Molecular weight: 592.68.
It is synergistic with many antibiotics, including piperacillin-tazobactam.
Mechanism of action
It binds to the aminoacyl-tRNA recognition site (A-site) of the 16S rRNA and interrupts the elongation of the nascent protein sequence during the translation phase. Hence it inhibits ribosomal protein synthesis.
Plazomicin (and aminoglycosides) entry through the inner membrane is reliant on electron transport. It is an aerobic process and also affected by low pH. Hence aminoglycosides have low/no activity against anaerobes, in anaerobic or low pH conditions (e.g. in abscess/presence of pus)
Mechanism of resistance
Enterobacteriaceae: modification of the ribosomal binding site due to expression of 16S rRNA methyltransferases.
Adverse effects
Ototoxicity – the animal study did not show ototoxicity. Few patients had mild vertigo and unilateral permanent tinnitus in phase II clinical trial [Riddle 2012].
Nephrotoxicity – Phase II clinical trial showed a comparable increase in creatinin when compared against Levofloxacin. Two patients reported azotemia and mild renal insufficiency. [Riddle 2012].
Cardiotoxicity – Statistically significant QT/QTc prolongation was seen in healthy volunteers but it was deemed clinically not significant.
Mild-to-moderate headache, tinnitus, dizziness, and somnolence.
Spectrum
Gram-positive
Staphylococcus (MSSA, MRSA, and coag neg Staphylococcus).

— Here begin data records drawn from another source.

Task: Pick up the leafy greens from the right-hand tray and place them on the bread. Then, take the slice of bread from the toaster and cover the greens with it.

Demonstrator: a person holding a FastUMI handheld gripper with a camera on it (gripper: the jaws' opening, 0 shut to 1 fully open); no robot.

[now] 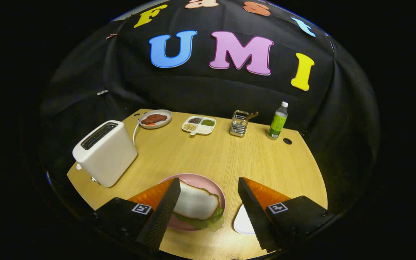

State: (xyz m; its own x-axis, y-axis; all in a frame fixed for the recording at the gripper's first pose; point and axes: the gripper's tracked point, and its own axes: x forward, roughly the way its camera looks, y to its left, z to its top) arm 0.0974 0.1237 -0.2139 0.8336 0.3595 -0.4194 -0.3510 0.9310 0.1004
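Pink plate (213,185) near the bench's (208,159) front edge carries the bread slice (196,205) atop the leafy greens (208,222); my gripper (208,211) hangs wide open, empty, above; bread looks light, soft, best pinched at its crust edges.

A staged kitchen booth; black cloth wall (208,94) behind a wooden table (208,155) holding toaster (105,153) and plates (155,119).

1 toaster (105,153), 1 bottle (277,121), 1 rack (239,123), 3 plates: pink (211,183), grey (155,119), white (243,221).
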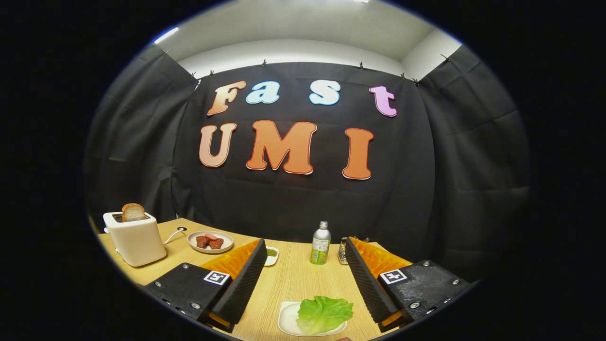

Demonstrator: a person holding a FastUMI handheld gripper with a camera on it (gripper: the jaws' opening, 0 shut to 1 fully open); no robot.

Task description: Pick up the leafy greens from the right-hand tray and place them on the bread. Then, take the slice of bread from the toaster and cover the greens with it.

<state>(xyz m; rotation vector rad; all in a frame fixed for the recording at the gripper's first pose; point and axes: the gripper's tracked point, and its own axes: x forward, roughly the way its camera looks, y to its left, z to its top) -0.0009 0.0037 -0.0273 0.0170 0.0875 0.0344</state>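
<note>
A green lettuce leaf (324,313) lies on a small white tray (285,321) on the wooden table, low between my two fingers and nearer than their tips. My gripper (305,240) is open wide, holding nothing, and hangs above the table. Far off to the left stands a cream toaster (137,241) with a slice of browned bread (132,211) sticking up out of its slot.
Beyond the left finger a white plate (193,242) holds pieces of red meat (209,241). A small dish (272,255) of something green peeks out beside that fingertip. A green bottle (321,244) and a small metal object (342,251) stand ahead near the black cloth wall.
</note>
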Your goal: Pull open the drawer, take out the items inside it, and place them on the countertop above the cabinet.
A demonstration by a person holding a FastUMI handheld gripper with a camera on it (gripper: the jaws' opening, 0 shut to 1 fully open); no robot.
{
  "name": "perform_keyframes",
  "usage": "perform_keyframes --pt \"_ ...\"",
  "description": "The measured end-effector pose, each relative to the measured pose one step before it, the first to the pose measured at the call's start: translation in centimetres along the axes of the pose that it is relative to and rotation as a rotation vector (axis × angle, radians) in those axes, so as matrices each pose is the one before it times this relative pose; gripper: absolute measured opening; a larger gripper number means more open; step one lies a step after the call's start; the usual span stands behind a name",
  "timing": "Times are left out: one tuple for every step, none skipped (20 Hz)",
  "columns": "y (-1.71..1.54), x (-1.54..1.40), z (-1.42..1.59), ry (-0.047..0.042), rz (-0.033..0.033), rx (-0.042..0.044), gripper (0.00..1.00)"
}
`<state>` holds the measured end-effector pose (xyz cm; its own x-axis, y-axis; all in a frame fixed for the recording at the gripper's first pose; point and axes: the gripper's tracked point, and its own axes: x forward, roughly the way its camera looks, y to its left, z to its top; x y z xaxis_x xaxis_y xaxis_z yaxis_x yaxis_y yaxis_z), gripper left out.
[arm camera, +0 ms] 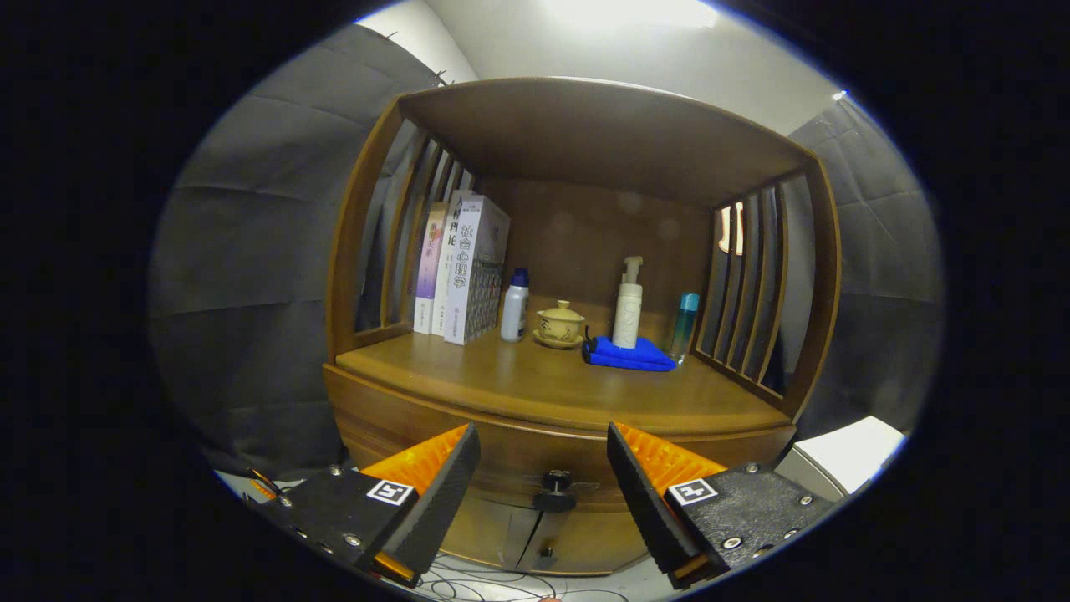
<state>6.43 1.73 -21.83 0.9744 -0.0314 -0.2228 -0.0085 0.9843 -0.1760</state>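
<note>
You have one wooden cabinet [577, 251] with one closed drawer [518, 456] bearing one round black knob [555, 481], and one two-finger gripper [543, 456] whose fingers stand apart ahead of that knob. On the brown wooden countertop [543, 385] you can count three upright books [461, 272], three bottles — one white with a blue cap [515, 306], one white pump bottle [628, 305], one teal [685, 324]. You also have one yellow lidded ceramic teacup [560, 324] and one folded blue cloth [629, 354].

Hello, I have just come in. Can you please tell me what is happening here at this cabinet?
A person holds a gripper in front of a wooden cabinet. Its fingers are open, and the dark drawer knob sits between them, a little beyond the tips, not touched. The drawer looks closed. On the countertop above stand books, a white bottle, a lidded cup, a pump bottle on a blue cloth, and a teal bottle.
</note>
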Motion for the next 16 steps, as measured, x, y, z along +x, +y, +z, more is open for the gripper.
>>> perform_keyframes --pt "-0.038 0.368 -0.661 0.00721 -0.01442 -0.00242 0.95" --pt "-0.027 0.450 -0.801 0.01343 -0.01474 -0.00291 0.95" --pt "-0.171 0.460 -0.850 0.01222 -0.01212 -0.00043 0.95" --pt "-0.141 0.519 -0.785 0.01506 -0.01189 0.00252 0.95" --pt "-0.187 0.465 -0.876 0.01724 -0.00946 0.00959 0.95" --pt "-0.194 0.269 -0.859 0.01191 -0.00915 0.01366 0.95" --pt "-0.154 0.213 -0.701 0.00910 -0.00566 0.01509 0.95" --pt "-0.178 0.182 -0.730 0.00815 -0.00189 0.01473 0.95" --pt "0.035 0.264 -0.712 0.01302 0.00538 0.01224 0.94" --pt "0.069 0.392 -0.595 0.00822 0.00006 0.01037 0.94" --pt "0.056 0.346 -0.523 0.00671 -0.00221 0.00330 0.92" --pt "0.051 0.397 -0.569 0.00718 -0.00025 0.00402 0.90" --pt "0.017 0.202 -0.372 0.00287 -0.00188 0.00099 0.89" --pt "-0.105 0.173 -0.451 0.00082 -0.00406 -0.00314 0.87" --pt "0.011 0.106 -0.228 0.00198 0.00118 -0.00705 0.84" --pt "0.076 0.017 -0.209 0.00477 0.00309 -0.00500 0.79"
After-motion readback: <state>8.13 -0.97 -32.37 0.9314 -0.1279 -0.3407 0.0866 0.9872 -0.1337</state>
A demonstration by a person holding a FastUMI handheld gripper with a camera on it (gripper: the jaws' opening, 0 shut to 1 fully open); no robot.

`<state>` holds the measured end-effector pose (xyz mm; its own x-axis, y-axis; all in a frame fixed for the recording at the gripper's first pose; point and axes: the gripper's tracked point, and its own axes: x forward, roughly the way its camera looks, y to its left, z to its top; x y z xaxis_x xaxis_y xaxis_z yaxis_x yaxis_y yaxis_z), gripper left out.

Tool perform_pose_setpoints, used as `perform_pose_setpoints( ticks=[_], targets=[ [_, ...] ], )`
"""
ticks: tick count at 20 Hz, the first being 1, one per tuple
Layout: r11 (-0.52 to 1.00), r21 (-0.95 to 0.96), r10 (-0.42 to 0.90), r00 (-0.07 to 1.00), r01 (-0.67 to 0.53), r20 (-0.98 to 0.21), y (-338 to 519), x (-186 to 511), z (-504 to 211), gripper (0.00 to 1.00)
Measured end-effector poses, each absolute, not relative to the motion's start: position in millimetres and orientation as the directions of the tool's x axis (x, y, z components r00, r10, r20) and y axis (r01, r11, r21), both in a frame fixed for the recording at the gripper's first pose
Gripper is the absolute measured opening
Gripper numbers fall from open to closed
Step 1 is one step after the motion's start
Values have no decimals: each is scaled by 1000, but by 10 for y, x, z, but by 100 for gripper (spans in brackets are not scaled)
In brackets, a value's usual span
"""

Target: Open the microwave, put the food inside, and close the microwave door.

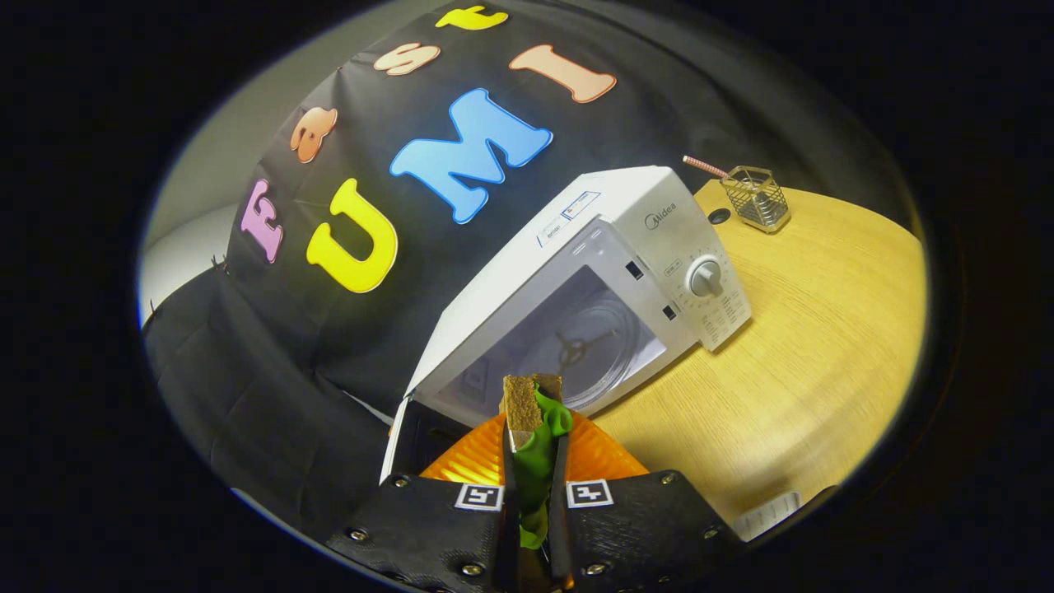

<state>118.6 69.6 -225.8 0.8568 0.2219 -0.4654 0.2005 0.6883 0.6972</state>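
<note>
A white microwave (626,247) stands on the wooden table (807,354) with its door (395,441) swung open to the left. Its cavity shows the glass turntable (589,342). My gripper (533,461) is shut on a toy sandwich (531,412), brown bread with green lettuce, which stands upright between the fingers. The sandwich is held just in front of the cavity opening, above an orange plate (469,457) that lies under the fingers.
A wire mesh holder (756,198) with a striped straw (706,167) stands at the table's far corner, beyond the microwave. Bare tabletop lies right of the microwave. A white object (766,515) sits near the table's front edge.
</note>
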Motion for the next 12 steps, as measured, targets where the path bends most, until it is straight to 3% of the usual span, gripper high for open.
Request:
perform_pose_setpoints(
  ticks=[12],
  targets=[
    [603, 747, 122, 893, 280, -433, 763, 2023, -2798, 13]
  ],
)
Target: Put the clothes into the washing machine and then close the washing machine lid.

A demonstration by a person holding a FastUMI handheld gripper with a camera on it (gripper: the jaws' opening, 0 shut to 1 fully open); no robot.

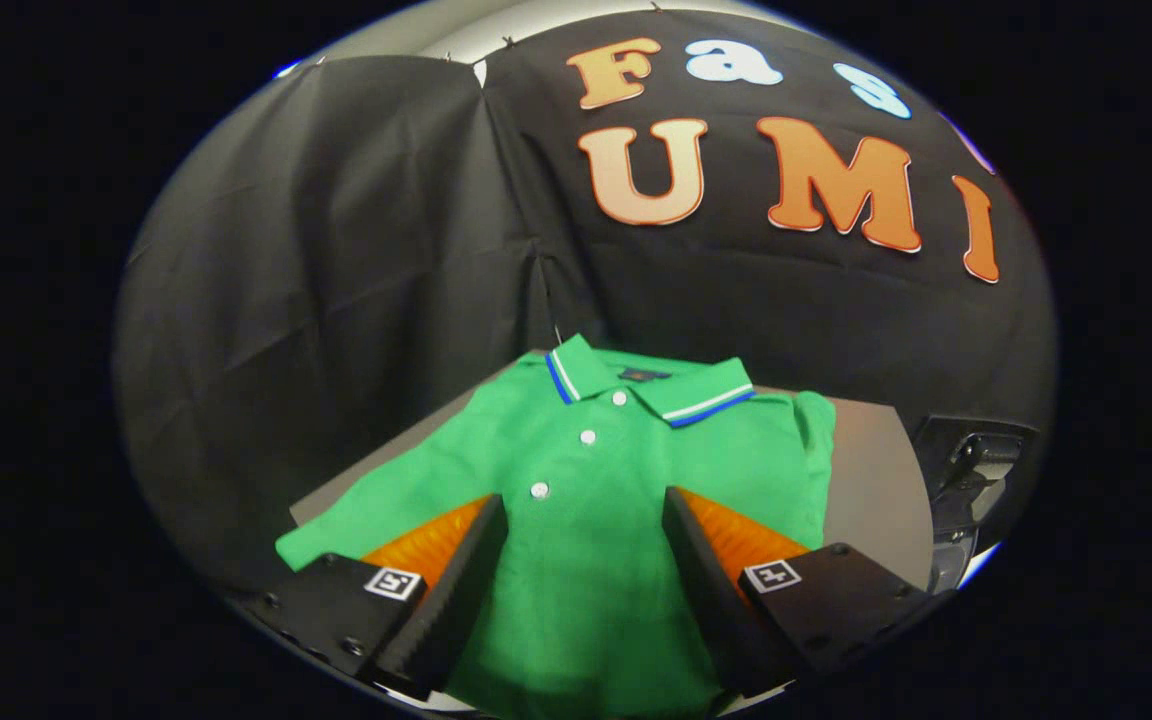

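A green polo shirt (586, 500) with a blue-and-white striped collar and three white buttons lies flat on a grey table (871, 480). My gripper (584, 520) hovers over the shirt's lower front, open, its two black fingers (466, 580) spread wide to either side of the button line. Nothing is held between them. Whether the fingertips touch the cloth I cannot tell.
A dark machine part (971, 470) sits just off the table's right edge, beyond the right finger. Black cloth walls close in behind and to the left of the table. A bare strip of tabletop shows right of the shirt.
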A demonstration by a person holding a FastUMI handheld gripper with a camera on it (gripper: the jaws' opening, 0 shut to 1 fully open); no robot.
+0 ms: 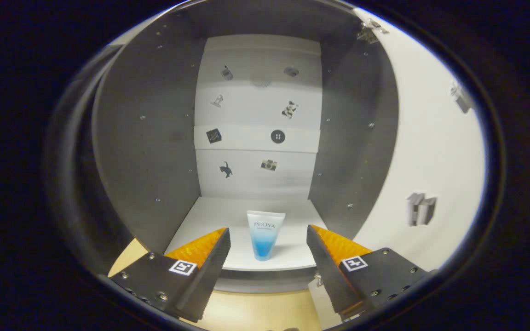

Streptococcus – not susceptible.
Enterococcus – More effective on E faecium. E faecalis is usually resistant.
Gram-negative
Enterobacteriaceae – sensitive except NDM + organisms.
Morganella, Proteus, Salmonella, Shigella are less sensitive.Non-fermenters-
Usually have higher MIC (Pseudomonas, Acinetobacter), but it is more active than other aminoglycosides.
Stenotrophomonas maltophilia is resistant.
Other organisms
It is active against Francisella, Yersinia and has some activity against Brucella.
Clinical trials
Phase III clinical trial ( EPIC trial) – compared plazomicin and meropenem for the management of cUTI. Plazomicin demonstrated superiority in composite cure at the test-of-cure visit (achieved enhanced sustained microbiological eradication).
Phase III clinical trial (CARE trial) – compared plazomicin-based and colistin-based combinations in patients with serious infections due to carbapenem-resistant Enterobacteriaceae. Plazomicin-based combinations were associated with numerically decreased mortality, serious disease-related complications and incidence of nephrotoxicity.